Another terminally ill patient was a 35 year old woman with cancer of her para-nasal sinus. She had heard of Ganga Prem Hospice from a neighbour and braved the dense Sunday morning traffic to travel from Jwalapur in Haridwar to the clinic, along with her husband and youngest daughter of six. She was in such discomfort that she couldn't stop crying. The medical team gave her a pain relief medication and the little girl massaged her mother's head to help her. After resting for one hour and being monitored her pain had not yet been relieved so the analgesic was upgraded and soon she felt considerably better. 




  With sixty-four patients suffering from cancer and another four suspected cases, the two oncologists, Drs AK Dewan and SK Sharma had their hands full. They were assisted by two senior gynaecologists, Dr Rupali Dewan from Delhi and Dr Rajesh Saxena from Rishikesh. A volunteer Ayurvedacharya and a dental surgeon from the Seema Dental College were also present. 
Dr Rupali jokes with a female patient
Dr Rupali jokes with a female patient
 

 

 


The Ganga Prem Hospice palliative care doctor, Aditi Chaturvedi, counseled patients and was kept busy as there were sixteen patients with advanced stage cancer at the clinic.

The widow of a GPH Home Care patient attended the clinic and shyly asked if it was alright for her to come to the clinics as she said she missed the team so much now that her husband had passed away and wanted to spend time with everyone again. She said she felt the team to be like close family.

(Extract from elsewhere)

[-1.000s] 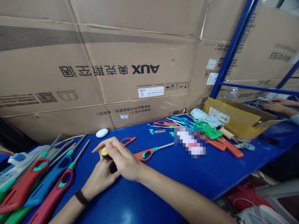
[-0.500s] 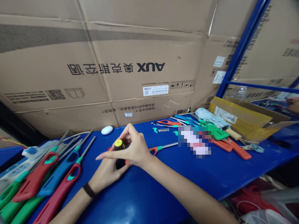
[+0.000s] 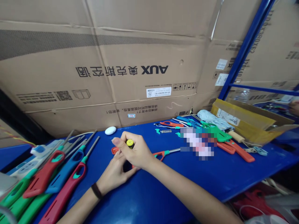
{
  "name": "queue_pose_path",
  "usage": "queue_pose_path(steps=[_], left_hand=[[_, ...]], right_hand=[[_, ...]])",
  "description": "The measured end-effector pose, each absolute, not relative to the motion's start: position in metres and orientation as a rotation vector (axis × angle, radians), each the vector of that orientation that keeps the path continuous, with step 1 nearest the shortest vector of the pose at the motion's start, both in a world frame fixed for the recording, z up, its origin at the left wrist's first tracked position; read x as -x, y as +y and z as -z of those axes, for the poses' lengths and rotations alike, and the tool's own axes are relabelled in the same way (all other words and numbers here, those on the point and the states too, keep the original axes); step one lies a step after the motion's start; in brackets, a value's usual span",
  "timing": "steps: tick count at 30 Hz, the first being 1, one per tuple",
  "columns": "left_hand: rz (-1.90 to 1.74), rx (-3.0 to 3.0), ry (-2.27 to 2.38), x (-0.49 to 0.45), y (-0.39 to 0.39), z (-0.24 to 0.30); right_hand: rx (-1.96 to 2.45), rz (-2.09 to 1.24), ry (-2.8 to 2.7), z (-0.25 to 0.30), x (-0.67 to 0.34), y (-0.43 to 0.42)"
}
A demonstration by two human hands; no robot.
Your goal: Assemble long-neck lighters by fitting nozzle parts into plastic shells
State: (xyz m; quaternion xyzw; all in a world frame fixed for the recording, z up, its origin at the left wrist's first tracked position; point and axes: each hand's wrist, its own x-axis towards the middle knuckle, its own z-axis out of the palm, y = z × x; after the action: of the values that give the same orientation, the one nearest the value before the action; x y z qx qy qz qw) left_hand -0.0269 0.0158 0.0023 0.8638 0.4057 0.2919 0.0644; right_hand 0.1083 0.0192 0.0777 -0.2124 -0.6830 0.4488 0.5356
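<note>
Head view: R hand [image 3: 137, 154] — clenched, fingers and thumb closed over a black grip [image 3: 127, 166] w/ yellow end cap, over the blue surface [image 3: 149, 186]. L hand [image 3: 114, 175], dark wristband [image 3: 96, 190] on wrist, curled below R hand beside lower end of grip; contact mostly hidden, can't tell if it's gripping. Orange-red plastic piece [image 3: 114, 150] just past R fingertips; orange lighter shell w/ steel rod [image 3: 161, 154] touching-close on R side of hands. Left of hands: long utility lighters [image 3: 63, 199] in red, blue, green, laid side by side, rods toward carton; white power strip [image 3: 44, 150] beside them. White oval object [image 3: 110, 130] near carton foot. Far side: red-handled tools [image 3: 170, 123], green plastic part [image 3: 216, 132], orange parts [image 3: 238, 151], pixelated patch [image 3: 197, 143] — contents can't be told. Yellow-taped cardboard box [image 3: 243, 118] at R end. AUX carton [image 3: 140, 46] upright behind surface, blue steel rack post [image 3: 245, 49] at R. Co-worker's hand [image 3: 294, 108] at far R edge, apart.
</note>
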Motion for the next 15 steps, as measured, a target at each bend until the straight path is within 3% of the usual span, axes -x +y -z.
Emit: queue_pose_path(steps=[5, 15], left_hand=[[-0.855, -2.602, 1.240, 0.030, 0.017, -0.001], [-0.801, -2.531, 1.266, 0.025, 0.015, -0.008]], right_hand=[[0.341, -1.228, -1.746, -0.076, -0.111, 0.020], [0.646, -0.570, -1.896, -0.091, -0.138, 0.023]])
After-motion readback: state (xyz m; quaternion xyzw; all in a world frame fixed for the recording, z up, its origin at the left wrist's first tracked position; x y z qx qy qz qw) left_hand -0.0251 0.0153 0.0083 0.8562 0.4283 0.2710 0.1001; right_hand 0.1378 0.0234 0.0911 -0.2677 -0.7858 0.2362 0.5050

As always, volunteers helped with a lot of the work at the clinic. Those who did not assist the medical team directly supported the clinic serving tea and snacks and wheeling patients in and out of the clinic.

 


INDIA, Rishikesh, June 25th, 26th , 2016
Pain and Palliative Care Conference in Dehradun
After a great deal of preparation and organisation, the last weekend of June saw the first pain and palliative care conference in Uttarakhand. This was deemed a historical event, proving that palliative care has now been recognised as an important aspect of health care in the region. 

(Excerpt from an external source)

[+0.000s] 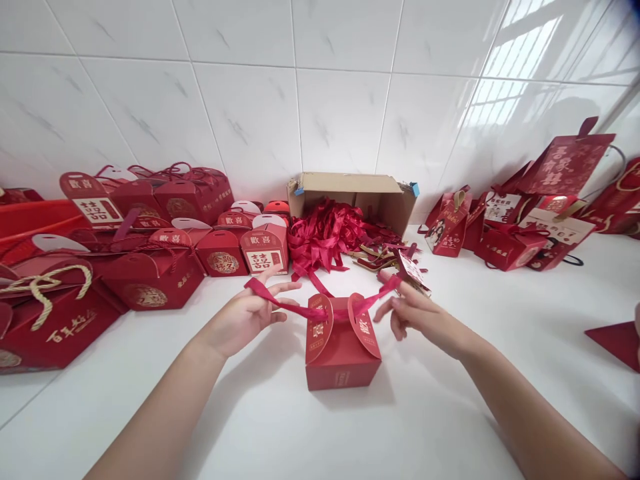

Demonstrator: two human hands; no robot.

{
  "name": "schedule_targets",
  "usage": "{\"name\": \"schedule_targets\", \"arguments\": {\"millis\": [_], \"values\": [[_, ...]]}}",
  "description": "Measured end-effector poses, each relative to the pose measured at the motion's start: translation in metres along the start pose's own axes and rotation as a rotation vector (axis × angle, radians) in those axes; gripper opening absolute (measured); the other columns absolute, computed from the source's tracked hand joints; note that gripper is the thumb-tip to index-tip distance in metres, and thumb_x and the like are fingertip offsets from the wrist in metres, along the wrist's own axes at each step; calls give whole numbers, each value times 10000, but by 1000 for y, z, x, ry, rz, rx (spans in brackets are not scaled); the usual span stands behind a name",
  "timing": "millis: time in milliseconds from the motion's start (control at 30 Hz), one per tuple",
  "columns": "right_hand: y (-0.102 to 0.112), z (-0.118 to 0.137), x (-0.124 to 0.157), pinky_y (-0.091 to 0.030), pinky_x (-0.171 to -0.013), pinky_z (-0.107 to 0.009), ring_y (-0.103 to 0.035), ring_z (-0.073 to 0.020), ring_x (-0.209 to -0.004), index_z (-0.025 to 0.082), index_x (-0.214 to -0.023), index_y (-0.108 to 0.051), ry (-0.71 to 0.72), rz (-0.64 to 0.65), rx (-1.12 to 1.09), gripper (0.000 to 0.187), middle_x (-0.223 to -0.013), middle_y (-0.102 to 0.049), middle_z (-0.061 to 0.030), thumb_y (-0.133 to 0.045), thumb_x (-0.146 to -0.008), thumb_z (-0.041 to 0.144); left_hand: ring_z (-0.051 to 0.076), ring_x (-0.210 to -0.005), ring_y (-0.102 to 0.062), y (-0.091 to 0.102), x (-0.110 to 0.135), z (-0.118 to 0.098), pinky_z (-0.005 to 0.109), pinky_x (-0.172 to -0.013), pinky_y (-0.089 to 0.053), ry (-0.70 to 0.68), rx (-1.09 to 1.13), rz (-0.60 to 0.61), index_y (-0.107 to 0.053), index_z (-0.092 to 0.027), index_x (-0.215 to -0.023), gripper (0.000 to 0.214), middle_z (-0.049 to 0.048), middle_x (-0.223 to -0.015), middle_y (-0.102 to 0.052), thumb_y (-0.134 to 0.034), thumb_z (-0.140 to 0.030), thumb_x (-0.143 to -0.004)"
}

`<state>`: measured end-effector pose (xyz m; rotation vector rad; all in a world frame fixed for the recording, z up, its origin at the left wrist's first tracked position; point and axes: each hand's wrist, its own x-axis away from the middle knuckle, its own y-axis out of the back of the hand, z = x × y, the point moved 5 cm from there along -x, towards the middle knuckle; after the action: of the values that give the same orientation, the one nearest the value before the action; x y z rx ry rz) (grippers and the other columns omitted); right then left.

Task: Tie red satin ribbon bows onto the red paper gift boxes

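Note:
A small red gift box (341,350) stands on the white counter in front of me, its two rounded top flaps upright. A red ribbon (336,311) runs through the flaps and stretches out to both sides. My left hand (249,315) pinches the ribbon's left end, fingers partly spread. On the other side, my right hand (413,313) pinches the ribbon's right end just right of the box. Both hands hover slightly above the counter, level with the box top.
A cardboard box (350,193) spilling red ribbons (325,237) lies against the tiled wall behind. Several finished red gift boxes (220,250) crowd the left side; red gift bags (505,230) sit at the right. A flat red piece (617,341) lies at the right edge.

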<state>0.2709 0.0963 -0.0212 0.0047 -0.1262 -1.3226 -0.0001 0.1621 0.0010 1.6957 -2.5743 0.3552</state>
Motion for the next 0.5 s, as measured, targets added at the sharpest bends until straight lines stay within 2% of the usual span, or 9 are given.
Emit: {"name": "schedule_targets", "arguments": {"millis": [100, 167, 233, 333, 433, 500], "values": [[5, 9, -4, -419, -627, -287, -553, -124, -666, 318, -1415, -295, 151, -125, -273, 619, -1042, -636, -59, -575, -866, 370, 111, -639, -541, 0, 1, 0, 236, -587, -427, 43, 147, 191, -596, -222, -1125, 562, 47, -952, -650, -615, -82, -581], [8, 11, -5, -432, -629, -284, -547, -121, -662, 315, -1356, -396, 185, -164, -392, 572, -981, -630, -39, -623, -832, 342, 101, -591, -536, 2, 1, 1, 221, -541, -411, 35, 176, 194, -642, -195, -1001, 374, 19, -815, -634, -716, -172, -635], [11, 10, -6, -450, -639, -275, -534, -110, -638, 304, -1285, -485, 200, -218, -468, 507, -825, -600, 2, -654, -809, 338, 98, -582, -541, 3, -1, 0, 205, -502, -390, -24, 226, 111, -643, -189, -869, 256, -15, -711, -588, -769, -290, -670], [16, 8, -8, -467, -640, -258, -523, -95, -615, 299, -1204, -552, 231, -292, -539, 439, -702, -548, 37, -683, -788, 348, 80, -549, -525, 3, -1, -5, 195, -473, -361, -126, 250, -50, -599, -194, -799, 319, -47, -664, -563, -820, -348, -627], [21, 18, -12, -463, -618, -230, -517, -79, -608, 250, -1005, -641, 295, -349, -532, 292, -690, -573, 30, -730, -747, 353, 83, -544, -529, 1, 2, -23, 207, -485, -347, -221, 69, -166, -573, -191, -797, 345, -50, -625, -581, -812, -381, -637], [25, 37, -12, -448, -582, -219, -528, -77, -603, 206, -860, -656, 333, -358, -436, 223, -688, -592, 16, -751, -726, 356, 77, -554, -518, -3, 4, -45, 229, -510, -343, -304, -84, -182, -562, -179, -772, 318, -49, -621, -593, -762, -415, -697]]}}
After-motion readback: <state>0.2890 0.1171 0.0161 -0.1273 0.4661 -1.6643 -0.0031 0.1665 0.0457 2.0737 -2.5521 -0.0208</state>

The event, the 'International Update on Pain Management & Palliative Care Advances' was organised by Dr Mayank Gupta, a pain and palliative care doctor from the Sri Mahant Indresh Hospital in Dehradun, the capital city of the state of Uttarakhand. Dr Mayank shares the same passion for palliative care as the GPH team who were only too willing to support his endeavour to raise the profile of palliative care in the region.

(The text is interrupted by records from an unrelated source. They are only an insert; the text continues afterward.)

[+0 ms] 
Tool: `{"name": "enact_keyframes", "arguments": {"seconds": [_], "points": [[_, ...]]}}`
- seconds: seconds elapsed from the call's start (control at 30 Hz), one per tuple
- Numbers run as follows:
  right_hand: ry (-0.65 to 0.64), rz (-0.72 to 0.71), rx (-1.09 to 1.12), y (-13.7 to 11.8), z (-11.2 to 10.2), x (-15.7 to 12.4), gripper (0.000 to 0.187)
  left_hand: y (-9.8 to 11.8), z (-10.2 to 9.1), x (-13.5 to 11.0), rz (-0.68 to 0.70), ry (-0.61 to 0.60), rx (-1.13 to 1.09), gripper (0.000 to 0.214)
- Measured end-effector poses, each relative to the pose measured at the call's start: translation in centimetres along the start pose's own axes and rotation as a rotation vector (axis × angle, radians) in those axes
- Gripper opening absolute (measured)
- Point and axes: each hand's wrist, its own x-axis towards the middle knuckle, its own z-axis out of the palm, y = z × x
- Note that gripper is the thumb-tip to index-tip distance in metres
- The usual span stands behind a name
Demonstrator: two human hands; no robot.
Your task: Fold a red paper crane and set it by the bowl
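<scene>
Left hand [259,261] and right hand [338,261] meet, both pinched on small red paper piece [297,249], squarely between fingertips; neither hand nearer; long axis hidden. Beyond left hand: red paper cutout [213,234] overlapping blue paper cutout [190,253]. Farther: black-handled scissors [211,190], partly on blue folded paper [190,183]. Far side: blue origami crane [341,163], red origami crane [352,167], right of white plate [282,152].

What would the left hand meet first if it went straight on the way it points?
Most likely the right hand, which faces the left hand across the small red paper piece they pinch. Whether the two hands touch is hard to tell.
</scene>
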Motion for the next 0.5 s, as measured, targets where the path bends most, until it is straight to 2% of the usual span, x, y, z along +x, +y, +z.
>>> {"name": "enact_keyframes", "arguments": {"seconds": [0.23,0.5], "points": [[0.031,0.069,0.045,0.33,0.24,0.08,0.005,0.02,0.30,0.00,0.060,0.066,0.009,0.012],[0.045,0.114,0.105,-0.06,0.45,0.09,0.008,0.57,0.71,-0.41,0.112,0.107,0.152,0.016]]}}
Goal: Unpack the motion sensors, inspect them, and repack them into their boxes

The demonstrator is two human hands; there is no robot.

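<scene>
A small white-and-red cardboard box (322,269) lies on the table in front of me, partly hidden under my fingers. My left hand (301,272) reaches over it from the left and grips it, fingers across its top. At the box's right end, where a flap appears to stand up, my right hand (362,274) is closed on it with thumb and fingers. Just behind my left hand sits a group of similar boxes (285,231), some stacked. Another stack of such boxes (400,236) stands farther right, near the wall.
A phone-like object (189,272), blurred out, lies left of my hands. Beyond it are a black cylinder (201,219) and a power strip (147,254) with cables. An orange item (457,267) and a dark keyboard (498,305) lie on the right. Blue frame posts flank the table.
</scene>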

  All were delighted with the support that other well recognised  palliative care doctors from around India provided including Dr Rajgopal, now referred to as ' the grandfather of palliative care in India'. The faculty also included speakers from the United Kingdom. The event was mainly sponsored by the Indian Medical Association (IMA) which recognised the importance of the conference. 
GPH team with Dr Rajgopal (centre) and Dr Anne Thyle
GPH team with Dr Rajgopal and Dr Anne Thyle
 



 

 

The event started on Saturday 25th  June with a workshop on opioids, the name given to strong painkillers such as morphine. This was an essential part of the conference. Opioid prescribing has for many years been very difficult due to legal issues and as a result, most doctors in India are now reluctant to prescribe.  Although the laws around prescribing were changed in 2014 to ensure easier prescribing for those suffering from pain, the new rules are poorly understood and so the situation for those cancer patients and others in India remains dire. The aim of the workshop was to answer questions and concerns from the attendees. The GPH clinical team were all in attendance.

The audience was reminded of poignant facts by palliative care physicians Dr Sushma Bhatnagar (Delhi) and Dr Rajgopal (Kerela).  Although India is the third highest producer of opium, the plant from which morphine is produced, most is exported to the West and only a very small percentage of those in India requiring morphine ever receive it. The WHO estimate is that there are approximately 1 million cancer patients in India suffering from moderate to severe pain. Consequently, most dying from cancer will experience uncontrolled pain.  There was also the reminder that the United Nation states that allowing severe pain and suffering is paramount to degrading and inhumane treatment and therefore currently, by not ensuring patients have access to morphine, India can be said to be contravening UN regulations.  The need to train doctors, student doctors and nurses in using morphine was also emphasised.





Dr Aditi receives momento from the Chief Minister
Dr Aditi receives momento from the Chief Minister

Dr Adit Chaturvedi from Ganga Prem Hospice described the realistic situation at present in working in palliative care in the state and the immense need to ease suffering. She reminded all that any of the audience, or their families could develop terminal cancer and need pain relief. Suffering is not restricted to the poor, even those with money can die an agonising death because they are unable to source the required strong pain killers which are usually required to treat cancer pain. 

 



 

 

A talk by Dr Nandini Vallath from the Indo-American  Cancer Association addressed issues relating to the abuse and diversion of morphine. This is a topic many have concerns about. All palliative care prescribers present from the palliative care field both within India and internationally, emphasised from their experiences working with palliative patients that abuse of morphine in these situations is extremely rare. They also agreed it is the physicians' responsibility to prescribe carefully and that control measures for opioids are required as is the situation throughout the world.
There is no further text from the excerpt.